Au moment où j’achève la lecture du formidable roman de Mahir Guven, Grand frère*, Françoise Peille, à l’occasion d’une rencontre à la médiathèque de Montgeron, m’offre son livre, Frères et sœurs, chacun cherche sa place**, et il m’apparaît très vite qu’il est comme un de ces hasards heureux.

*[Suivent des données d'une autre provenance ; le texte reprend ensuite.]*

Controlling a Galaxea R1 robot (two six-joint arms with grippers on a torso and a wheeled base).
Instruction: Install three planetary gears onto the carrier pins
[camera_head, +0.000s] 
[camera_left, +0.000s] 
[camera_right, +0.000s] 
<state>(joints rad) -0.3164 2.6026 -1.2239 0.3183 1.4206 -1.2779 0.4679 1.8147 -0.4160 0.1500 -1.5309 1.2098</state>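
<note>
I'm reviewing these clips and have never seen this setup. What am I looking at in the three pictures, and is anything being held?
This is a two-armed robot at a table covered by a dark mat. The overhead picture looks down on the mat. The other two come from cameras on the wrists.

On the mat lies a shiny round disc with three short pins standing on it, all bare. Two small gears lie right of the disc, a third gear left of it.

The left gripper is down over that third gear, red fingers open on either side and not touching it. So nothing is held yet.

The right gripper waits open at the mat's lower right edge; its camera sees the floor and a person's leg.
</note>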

Mahir Guven, dans ce premier roman brillant et féroce, raconte, à deux voix, l’histoire de deux frères franco-syriens, ou plus exactement, les degrés de séparation de deux frères. L’un, le grand, chauffeur de VTC au grand dam de son père, chauffeur de taxi classique, regarde le monde au-delà de son pare-brise, comme d’un aquarium, cet univers que la main pourrait toucher mais n’y parvient jamais, un lieu qui vous appelle mais ne vous ouvre jamais la porte. Et l’autre, le petit, infirmier, parti en Syrie par idéalisme teinté d’humanitaire. Le roman est sur cette distance, ces liens fragiles, cette difficulté à grandir loin des embrigadements physiques et psychiques ; il est sur la violence, l’impossibilité même, du retour. Il est sur ce qu’on perd parfois dans une fratrie. C’est un roman puissant, d’une écriture forte, mais plus encore, c’est un roman libre.
Et voici que Françoise Peille m’explique, à travers son ouvrage passionnant, comment vivre mieux dans sa famille, comment occuper sa place unique et précieuse, qui influera toute la vie.
Et nous fera décider un jour de partir en Syrie faire le djihad, par exemple. Ou de reprendre simplement le taxi de son daron.
Étonnant hasard.
*Grand Frère, de Mahir Guven. Éditions Philippe Rey. En librairie depuis le 5 octobre 2017. Première liste du Médicis.Prix Regine Deforges 2018.
** Frères et sœurs, chacun cherche sa place, de Françoise Peille. Éditions Hachette Pratique. En librairie depuis 2005 et republié en 2011.